The two discoveries were made by a single research team led by professor Benjamin Kear, a paleontologist at the University of Adelaide. The fossil specimens were found in an opal mine, and Kear's team believes the bones now in their possession actually come from several dozen separate individuals. Kear's team dated them to about 115 million years ago, during the Jurassic period, and confirmed that they were from two separate species of plesiosaur. At the time, he says, Australia was much closer to the South Pole than it currently is, and much of today's continent was submerged in the frigid Antarctic waters.

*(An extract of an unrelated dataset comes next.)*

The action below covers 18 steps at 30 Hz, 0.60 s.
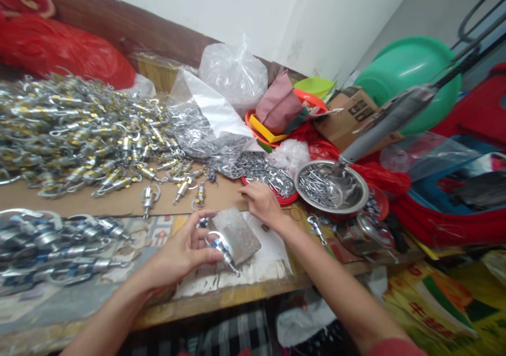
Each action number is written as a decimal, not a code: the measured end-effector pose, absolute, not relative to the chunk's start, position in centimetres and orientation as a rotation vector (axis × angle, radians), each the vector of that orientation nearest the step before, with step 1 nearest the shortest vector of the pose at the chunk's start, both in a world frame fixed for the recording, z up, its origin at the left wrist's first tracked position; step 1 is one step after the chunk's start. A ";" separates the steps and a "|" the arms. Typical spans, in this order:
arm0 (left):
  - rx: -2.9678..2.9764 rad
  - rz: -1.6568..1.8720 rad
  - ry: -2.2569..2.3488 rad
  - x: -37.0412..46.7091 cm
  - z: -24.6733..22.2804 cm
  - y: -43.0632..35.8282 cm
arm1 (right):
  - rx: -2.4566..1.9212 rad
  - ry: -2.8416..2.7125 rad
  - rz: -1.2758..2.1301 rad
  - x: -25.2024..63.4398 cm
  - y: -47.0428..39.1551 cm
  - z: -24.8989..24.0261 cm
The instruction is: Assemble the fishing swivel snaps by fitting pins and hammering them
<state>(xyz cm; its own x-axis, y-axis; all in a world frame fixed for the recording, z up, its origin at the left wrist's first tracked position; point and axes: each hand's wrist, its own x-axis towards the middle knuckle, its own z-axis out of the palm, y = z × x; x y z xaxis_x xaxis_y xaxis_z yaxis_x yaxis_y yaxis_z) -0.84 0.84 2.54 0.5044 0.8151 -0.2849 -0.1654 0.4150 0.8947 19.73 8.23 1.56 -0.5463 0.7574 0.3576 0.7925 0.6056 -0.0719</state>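
My left hand [190, 253] pinches a small silver and blue metal fitting [222, 249] with a curved hook, at the left edge of a grey metal block [236, 235]. The block rests on whitish paper near the table's front edge. Beyond the block, my right hand [260, 200] reaches toward a red tray [288, 199] of small metal pins. Its fingers are bent, and what its fingertips hold, if anything, is too small to tell.
A large heap of silver and yellow fittings [79, 129] covers the back left. Blue and silver fittings [51, 248] lie at the front left. A steel bowl [363, 200] of pins stands at right, beneath a grey metal shaft [389, 121].
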 end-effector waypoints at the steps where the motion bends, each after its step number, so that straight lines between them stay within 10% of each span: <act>1: 0.932 0.733 0.817 -0.9 2.3 0.9 | -1.255 -2.439 -0.122 19.5 7.1 1.9; 18: 0.972 0.785 0.844 -0.9 1.5 0.9 | -1.332 -2.268 0.046 14.5 -3.7 2.5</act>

The plesiosaurs were a common marine reptile at the same time that their distant cousins, the dinosaurs, dominated life on the land. (Although plesiosaurs like Umoonasaurus and Opallionectes are sometimes referred to as "marine dinosaurs," paleontologists actually differentiate between the two types of reptile based on tell-tale differences in their skeletal structure.) The first type of new Australian reptile, Umoonasaurus, was a member of a genus of small, agile predators called the rhomaleosaurs, which Kear describes as being the "killer whales" of the Jurassic. Opallionectes was much larger, at "about 19 feet long," and probably used its smaller, more numerous teeth to feed on small fish and shellfish.

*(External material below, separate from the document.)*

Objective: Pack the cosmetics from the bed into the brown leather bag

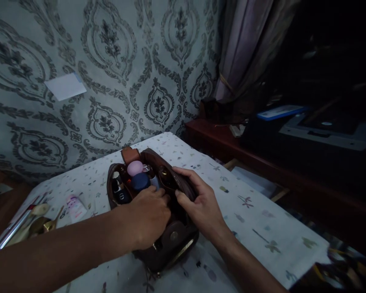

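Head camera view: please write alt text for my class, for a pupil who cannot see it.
A person's left hand reaches into an open, zippered brown bag holding small containers, while the right hand grips its side. The bag rests on a white patterned tablecloth, with a pink-and-white tube to its left and ornate wallpaper behind.

The bag (154, 257) sat on the worktop (256, 211) — containers (135, 168) inside it, a tube (76, 207) to its left — the wall (125, 81) behind, a curtain (242, 44) behind to the right
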The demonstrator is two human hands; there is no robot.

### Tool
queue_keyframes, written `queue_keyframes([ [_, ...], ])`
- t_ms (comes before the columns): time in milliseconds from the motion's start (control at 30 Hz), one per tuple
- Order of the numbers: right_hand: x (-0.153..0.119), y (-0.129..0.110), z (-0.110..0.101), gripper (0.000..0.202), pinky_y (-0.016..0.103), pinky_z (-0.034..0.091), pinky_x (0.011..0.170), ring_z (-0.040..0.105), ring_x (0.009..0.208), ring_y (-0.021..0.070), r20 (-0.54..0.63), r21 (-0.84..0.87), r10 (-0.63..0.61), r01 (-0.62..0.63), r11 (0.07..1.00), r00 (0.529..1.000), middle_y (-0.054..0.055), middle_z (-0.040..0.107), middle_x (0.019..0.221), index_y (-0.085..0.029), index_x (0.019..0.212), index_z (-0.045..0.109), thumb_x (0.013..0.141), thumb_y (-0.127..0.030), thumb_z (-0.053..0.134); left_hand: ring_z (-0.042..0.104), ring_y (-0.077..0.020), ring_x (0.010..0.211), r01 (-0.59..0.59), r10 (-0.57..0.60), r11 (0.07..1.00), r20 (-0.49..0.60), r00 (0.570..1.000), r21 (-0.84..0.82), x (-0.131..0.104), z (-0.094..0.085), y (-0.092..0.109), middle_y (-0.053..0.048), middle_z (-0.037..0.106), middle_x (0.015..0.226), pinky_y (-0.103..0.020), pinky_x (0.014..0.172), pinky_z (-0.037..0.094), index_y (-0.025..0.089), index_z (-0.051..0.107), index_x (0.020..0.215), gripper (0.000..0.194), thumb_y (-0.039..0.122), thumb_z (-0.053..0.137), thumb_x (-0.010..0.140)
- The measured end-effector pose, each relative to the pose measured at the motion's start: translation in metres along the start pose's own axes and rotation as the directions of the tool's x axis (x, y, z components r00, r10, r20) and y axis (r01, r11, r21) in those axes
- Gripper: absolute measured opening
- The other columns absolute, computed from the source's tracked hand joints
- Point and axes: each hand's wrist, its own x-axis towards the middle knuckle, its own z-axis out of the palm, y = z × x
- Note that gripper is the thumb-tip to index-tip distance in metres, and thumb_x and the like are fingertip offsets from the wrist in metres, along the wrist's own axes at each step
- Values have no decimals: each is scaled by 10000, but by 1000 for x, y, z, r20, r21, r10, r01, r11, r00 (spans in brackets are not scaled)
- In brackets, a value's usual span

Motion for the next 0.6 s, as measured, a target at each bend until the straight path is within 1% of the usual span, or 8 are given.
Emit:
queue_keyframes([
  [67,0,0,0,430,389,492,1028,650,1104,229,2,3,21,-21,1000,1000,47,701,1155,-225,1161,659,741,-187,574,604,-289,1021,3,-3,1000,65,998,-4,3,7,-1,-121,715,1014,-417,905,450,167,699,825,179,271,752,689],
  [100,0,0,0,429,389,494,1025,650,1101,230,4,4,27,-27,1000,1000,47,700,1156,-226,1162,659,742,-191,579,600,-302,1023,17,-16,1000,77,997,-14,4,10,-2,-125,717,989,-426,899,445,168,696,799,178,270,764,670],
  [167,0,0,0,431,388,493,1023,651,1098,232,3,2,24,-24,1000,1000,44,699,1156,-230,1161,660,738,-194,587,598,-319,1025,44,-42,998,58,997,-41,6,17,-5,-135,718,951,-440,897,435,166,684,758,164,264,766,655],
  [233,0,0,0,430,388,487,1032,649,1101,231,6,-2,14,-14,1000,1000,42,698,1158,-233,1161,662,738,-193,589,599,-320,1028,54,-53,997,21,998,-51,6,23,-8,-137,719,937,-440,906,428,165,676,746,125,257,737,685],
  [300,0,0,0,428,390,482,1039,649,1102,232,7,-7,6,-6,1000,1000,42,698,1155,-233,1162,661,742,-194,589,600,-309,1030,49,-48,998,15,999,-46,6,23,-9,-135,719,946,-424,902,434,165,679,762,84,235,698,721],
  [400,0,0,0,426,393,475,1047,645,1111,231,7,-13,-3,3,1000,1000,39,697,1156,-236,1164,657,747,-191,585,606,-308,1021,71,-68,996,57,996,-46,5,14,-7,-153,713,996,-409,867,457,146,701,834,125,214,683,731],
  [500,0,1,0,425,378,477,1044,642,1119,226,6,-14,-3,3,1000,1000,39,696,1158,-232,1161,655,745,-194,579,611,-310,1044,97,-92,994,115,989,-42,3,-2,-3,-171,698,1077,-400,851,476,114,707,955,216,201,661,763],
  [600,0,2,1,430,381,475,1043,642,1114,228,3,-11,1,-1,1000,1000,46,697,1158,-220,1163,653,740,-204,580,633,-272,1017,89,-84,995,112,990,-45,0,-20,-8,-152,704,1054,-364,850,485,104,699,952,177,136,577,827],
])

Although the new plesiosaurs are an important contribution to Australian paleontology in their own right, they are even more important because they promise to supply what might be an important missing link in paleontologists' knowledge about these mysterious marine reptiles. Kear says that until now the best collections of plesiosaur remains were English remains about 170 million years old, and other Antarctic remains dated to about 65 million years ago. Paleontologists knew, from the fossil record, that plesiosaurs must have had their start early on, during the lower Jurassic, and then probably went extinct during the Cretaceous (along, eventually, with the dinosaurs). However, there were large gaps between these dates during which plesiosaurs must have thrived in some oceans around the world, but for which few fossil remains have been located. The new Australian finds will help scientists fill in one of those gaps.

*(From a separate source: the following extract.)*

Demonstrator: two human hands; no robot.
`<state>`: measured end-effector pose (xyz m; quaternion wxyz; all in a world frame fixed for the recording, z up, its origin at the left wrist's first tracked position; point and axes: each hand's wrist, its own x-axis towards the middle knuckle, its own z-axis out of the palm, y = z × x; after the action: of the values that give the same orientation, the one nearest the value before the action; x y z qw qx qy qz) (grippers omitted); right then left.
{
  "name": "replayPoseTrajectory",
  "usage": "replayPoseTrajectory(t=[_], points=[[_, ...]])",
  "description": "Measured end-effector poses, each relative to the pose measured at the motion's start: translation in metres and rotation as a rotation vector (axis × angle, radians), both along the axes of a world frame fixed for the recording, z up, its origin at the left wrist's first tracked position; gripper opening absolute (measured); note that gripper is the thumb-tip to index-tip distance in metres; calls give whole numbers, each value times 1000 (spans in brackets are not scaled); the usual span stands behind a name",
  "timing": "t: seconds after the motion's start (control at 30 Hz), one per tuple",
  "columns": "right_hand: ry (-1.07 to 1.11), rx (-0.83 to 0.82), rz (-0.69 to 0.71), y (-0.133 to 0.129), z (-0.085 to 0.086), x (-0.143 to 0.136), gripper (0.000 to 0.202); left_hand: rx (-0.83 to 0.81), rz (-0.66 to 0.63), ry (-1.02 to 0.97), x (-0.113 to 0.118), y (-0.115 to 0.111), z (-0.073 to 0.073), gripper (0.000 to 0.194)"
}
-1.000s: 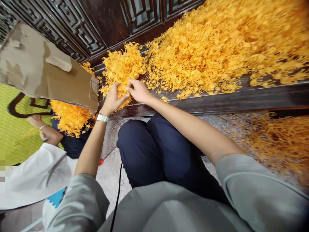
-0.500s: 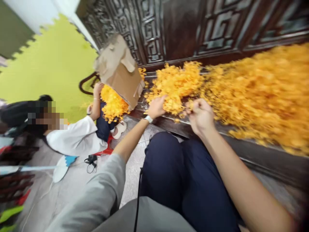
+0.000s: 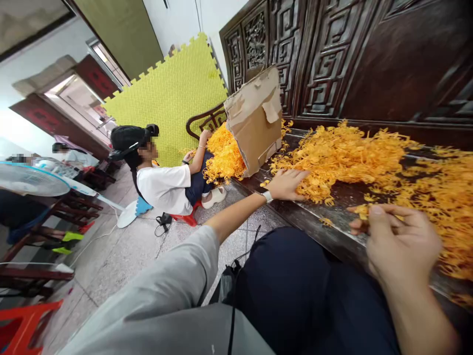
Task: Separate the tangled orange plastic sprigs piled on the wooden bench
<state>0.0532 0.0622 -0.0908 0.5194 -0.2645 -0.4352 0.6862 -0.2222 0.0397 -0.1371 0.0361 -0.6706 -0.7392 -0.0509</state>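
Note:
My left hand (image 3: 286, 185) rests with fingers stretched out against the near left edge of a loose heap of small orange-yellow curly pieces (image 3: 351, 153). These look like thin, spidery flower-shaped bits on a dark wooden bench (image 3: 295, 212). My right hand (image 3: 401, 241) is closed in a pinch above the bench's front part, with one small orange-yellow curly piece (image 3: 362, 211) between thumb and fingers. Beyond that hand spreads a second, larger heap (image 3: 447, 197) of the same pieces. A few stray bits lie between the heaps.
An upright cardboard piece (image 3: 258, 133) stands left of the heap. Behind it a seated person in a white shirt (image 3: 166, 190) handles more orange pieces (image 3: 225, 153). A carved wooden backrest (image 3: 332, 64) borders the bench. A standing fan (image 3: 127, 214) and red stool (image 3: 29, 320) are at left.
The camera view has swung left, so the bench and heaps appear farther right. My left hand's fingers now lie straighter along the heap. My right hand keeps its pinch.

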Motion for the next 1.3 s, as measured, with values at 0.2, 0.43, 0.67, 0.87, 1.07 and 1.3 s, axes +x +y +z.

The discoveries of Umoonasaurus and Opallionectes have been published in the journals Paleontology and Biology Letters. A summary for non-experts has also been published online by the University of Adelaide. By convention, the first paleontologists to formally describe a new species can choose a scientific name for it. These researchers chose names for their newly discovered species based on the sites where the fossils were found. Opallionectes is Latin for "opal swimmer." Umoonasaurus is named after Umoona, the Aboriginal name for the Coober Pedy site where a mostly complete skeleton of the first specimen was unearthed.